Task instructions => From the data underneath, reproduce exactly the stretch that begins at the line with "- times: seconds" and ends after the line with "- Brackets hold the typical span".

Segment Start: Exercise materials

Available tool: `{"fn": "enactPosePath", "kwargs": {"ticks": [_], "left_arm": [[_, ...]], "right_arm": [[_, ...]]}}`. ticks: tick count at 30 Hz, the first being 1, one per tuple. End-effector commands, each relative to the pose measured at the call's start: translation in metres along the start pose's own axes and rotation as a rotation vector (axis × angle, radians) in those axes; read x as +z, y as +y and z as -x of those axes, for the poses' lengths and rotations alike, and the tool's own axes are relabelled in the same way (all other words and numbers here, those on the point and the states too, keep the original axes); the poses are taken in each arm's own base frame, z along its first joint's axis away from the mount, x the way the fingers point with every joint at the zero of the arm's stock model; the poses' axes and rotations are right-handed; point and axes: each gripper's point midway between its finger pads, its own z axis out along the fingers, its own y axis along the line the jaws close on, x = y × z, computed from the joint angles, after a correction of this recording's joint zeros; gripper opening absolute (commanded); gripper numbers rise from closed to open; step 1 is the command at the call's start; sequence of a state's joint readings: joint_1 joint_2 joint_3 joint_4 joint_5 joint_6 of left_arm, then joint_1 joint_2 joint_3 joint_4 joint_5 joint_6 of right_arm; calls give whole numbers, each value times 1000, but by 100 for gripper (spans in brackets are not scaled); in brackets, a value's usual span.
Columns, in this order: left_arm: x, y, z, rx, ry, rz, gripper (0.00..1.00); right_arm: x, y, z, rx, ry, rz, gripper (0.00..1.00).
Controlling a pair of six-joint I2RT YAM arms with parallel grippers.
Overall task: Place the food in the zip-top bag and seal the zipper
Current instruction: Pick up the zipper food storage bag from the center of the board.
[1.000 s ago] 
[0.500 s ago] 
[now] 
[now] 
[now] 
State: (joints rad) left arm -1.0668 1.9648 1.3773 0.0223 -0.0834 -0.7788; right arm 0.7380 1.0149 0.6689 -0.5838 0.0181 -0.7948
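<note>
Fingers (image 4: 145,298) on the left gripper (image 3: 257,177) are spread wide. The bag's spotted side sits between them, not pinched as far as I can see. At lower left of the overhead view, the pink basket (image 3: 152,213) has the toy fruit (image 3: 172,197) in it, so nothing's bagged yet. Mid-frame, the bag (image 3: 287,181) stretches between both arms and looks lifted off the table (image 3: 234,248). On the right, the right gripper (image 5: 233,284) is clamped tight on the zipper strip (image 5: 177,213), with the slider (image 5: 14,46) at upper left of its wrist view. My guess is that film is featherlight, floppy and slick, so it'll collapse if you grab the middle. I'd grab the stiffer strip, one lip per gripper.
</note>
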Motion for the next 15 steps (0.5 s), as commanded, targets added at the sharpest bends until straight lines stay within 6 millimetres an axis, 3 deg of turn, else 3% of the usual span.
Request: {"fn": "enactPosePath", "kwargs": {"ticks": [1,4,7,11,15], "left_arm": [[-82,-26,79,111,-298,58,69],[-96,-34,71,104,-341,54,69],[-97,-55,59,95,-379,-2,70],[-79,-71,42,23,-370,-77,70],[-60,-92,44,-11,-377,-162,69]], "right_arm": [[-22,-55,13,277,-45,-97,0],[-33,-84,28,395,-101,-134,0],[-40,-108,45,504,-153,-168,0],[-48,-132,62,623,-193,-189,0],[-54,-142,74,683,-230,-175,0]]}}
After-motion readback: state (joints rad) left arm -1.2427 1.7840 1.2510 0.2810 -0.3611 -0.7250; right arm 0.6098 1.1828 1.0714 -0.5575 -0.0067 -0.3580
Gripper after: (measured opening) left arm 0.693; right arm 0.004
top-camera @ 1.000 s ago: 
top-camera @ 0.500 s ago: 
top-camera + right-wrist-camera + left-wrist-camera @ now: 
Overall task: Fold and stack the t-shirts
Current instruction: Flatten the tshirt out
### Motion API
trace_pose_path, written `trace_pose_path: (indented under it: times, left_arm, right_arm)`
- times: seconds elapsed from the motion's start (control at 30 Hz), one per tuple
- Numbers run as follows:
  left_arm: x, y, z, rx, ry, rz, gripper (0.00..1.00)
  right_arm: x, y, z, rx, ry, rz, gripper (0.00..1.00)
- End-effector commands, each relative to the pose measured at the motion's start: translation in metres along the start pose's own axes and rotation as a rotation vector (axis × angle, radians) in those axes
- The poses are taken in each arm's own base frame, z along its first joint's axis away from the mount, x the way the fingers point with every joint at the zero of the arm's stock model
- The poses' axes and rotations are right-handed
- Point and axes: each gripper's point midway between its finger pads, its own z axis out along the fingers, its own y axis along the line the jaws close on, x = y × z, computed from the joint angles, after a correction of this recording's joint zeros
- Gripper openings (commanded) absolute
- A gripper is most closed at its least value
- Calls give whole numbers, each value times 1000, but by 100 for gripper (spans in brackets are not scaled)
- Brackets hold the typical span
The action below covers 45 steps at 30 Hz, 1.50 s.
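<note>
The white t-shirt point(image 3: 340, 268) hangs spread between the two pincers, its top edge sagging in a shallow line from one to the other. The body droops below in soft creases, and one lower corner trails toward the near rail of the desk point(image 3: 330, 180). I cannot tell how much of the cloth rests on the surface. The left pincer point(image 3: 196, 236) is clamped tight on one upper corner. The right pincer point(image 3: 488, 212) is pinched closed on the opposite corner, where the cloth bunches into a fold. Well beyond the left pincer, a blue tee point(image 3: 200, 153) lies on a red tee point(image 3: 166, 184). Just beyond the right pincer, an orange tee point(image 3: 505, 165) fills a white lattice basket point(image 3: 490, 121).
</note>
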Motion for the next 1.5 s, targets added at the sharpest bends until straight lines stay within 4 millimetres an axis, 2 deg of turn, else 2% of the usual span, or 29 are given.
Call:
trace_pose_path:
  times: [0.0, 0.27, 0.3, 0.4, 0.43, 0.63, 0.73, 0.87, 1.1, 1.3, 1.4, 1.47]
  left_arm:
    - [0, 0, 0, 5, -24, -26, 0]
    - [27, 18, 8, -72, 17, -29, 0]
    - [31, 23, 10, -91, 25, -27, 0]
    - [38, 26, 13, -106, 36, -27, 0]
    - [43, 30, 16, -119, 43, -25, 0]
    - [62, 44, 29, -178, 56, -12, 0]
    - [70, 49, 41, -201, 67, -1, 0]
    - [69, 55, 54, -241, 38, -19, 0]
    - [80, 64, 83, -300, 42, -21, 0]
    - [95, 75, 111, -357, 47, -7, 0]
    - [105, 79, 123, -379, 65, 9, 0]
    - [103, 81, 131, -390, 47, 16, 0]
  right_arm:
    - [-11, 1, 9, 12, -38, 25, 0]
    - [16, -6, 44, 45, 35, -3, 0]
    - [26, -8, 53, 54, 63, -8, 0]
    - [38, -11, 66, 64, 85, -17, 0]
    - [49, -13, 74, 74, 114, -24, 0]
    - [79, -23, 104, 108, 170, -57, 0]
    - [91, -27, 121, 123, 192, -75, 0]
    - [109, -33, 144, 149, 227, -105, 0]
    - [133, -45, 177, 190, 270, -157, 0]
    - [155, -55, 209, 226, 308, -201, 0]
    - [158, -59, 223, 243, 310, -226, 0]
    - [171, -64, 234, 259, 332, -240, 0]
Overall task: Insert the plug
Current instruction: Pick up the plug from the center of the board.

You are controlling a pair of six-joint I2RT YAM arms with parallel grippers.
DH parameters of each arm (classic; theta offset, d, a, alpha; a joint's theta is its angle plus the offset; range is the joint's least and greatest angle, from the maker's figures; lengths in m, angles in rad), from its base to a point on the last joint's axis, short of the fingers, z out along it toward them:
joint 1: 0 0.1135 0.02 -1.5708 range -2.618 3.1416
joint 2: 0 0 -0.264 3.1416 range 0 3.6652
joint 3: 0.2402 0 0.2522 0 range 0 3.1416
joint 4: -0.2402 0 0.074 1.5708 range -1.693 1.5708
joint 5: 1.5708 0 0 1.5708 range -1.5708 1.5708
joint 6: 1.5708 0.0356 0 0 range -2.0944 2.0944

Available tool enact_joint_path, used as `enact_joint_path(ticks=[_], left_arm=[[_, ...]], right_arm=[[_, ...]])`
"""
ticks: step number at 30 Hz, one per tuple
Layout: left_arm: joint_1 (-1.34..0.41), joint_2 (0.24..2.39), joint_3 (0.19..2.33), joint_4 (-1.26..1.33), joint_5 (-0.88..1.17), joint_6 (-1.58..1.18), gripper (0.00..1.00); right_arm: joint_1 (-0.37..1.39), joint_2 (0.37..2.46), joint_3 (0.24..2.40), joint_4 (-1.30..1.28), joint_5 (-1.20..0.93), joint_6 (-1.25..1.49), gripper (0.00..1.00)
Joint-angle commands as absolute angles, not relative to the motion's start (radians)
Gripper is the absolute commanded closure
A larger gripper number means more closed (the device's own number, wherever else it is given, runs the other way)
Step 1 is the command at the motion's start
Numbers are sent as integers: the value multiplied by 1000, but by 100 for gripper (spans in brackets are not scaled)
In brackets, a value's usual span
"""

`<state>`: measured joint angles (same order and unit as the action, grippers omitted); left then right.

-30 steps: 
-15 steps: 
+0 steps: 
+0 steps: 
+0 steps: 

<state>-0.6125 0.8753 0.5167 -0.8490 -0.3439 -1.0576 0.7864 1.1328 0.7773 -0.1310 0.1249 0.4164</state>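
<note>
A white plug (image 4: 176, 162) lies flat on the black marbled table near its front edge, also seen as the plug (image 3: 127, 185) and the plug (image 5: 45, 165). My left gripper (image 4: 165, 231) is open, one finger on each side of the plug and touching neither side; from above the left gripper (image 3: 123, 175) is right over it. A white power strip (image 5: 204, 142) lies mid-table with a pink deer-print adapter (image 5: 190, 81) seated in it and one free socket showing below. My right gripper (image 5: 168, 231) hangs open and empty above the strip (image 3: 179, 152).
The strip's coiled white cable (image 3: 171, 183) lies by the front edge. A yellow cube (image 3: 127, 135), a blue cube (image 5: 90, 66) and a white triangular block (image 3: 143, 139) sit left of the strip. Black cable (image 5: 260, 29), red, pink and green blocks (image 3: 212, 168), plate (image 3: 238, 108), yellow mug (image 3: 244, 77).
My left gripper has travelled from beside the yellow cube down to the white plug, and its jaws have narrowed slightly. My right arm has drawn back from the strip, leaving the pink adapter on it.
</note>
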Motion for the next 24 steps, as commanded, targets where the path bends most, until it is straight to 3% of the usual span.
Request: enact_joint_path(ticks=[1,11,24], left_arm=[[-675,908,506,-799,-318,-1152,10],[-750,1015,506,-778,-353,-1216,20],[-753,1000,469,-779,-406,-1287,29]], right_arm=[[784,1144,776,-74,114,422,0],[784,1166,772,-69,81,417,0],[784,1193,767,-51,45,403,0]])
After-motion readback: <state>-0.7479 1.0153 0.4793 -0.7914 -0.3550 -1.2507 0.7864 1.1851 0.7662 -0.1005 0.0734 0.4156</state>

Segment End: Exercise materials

Response to the task =>
- times: seconds elapsed from the motion's start (control at 30 Hz), one per tuple
- Numbers run as follows:
  left_arm: x, y, z, rx, ry, rz, gripper (0.00..1.00)
  right_arm: x, y, z, rx, ry, rz, gripper (0.00..1.00)
- End-effector commands, each relative to the pose measured at the motion's start: translation in metres along the start pose's own axes and rotation as a rotation vector (axis × angle, radians) in those axes
- The poses are taken in each arm's own base frame, z along its first joint's axis away from the mount, x the way the fingers point with every joint at the zero of the arm's stock model
- The poses' axes and rotations are right-handed
- Point and axes: each gripper's point midway between its finger pads, its own z axis out along the fingers, its own y axis along the line the jaws close on, x = y × z, computed from the joint angles, after a correction of this recording's joint zeros
- Gripper openings (commanded) absolute
- A gripper is most closed at its least value
- Calls give whole numbers, each value times 1000, but by 100 for gripper (spans in brackets are not scaled)
- Brackets hold the typical span

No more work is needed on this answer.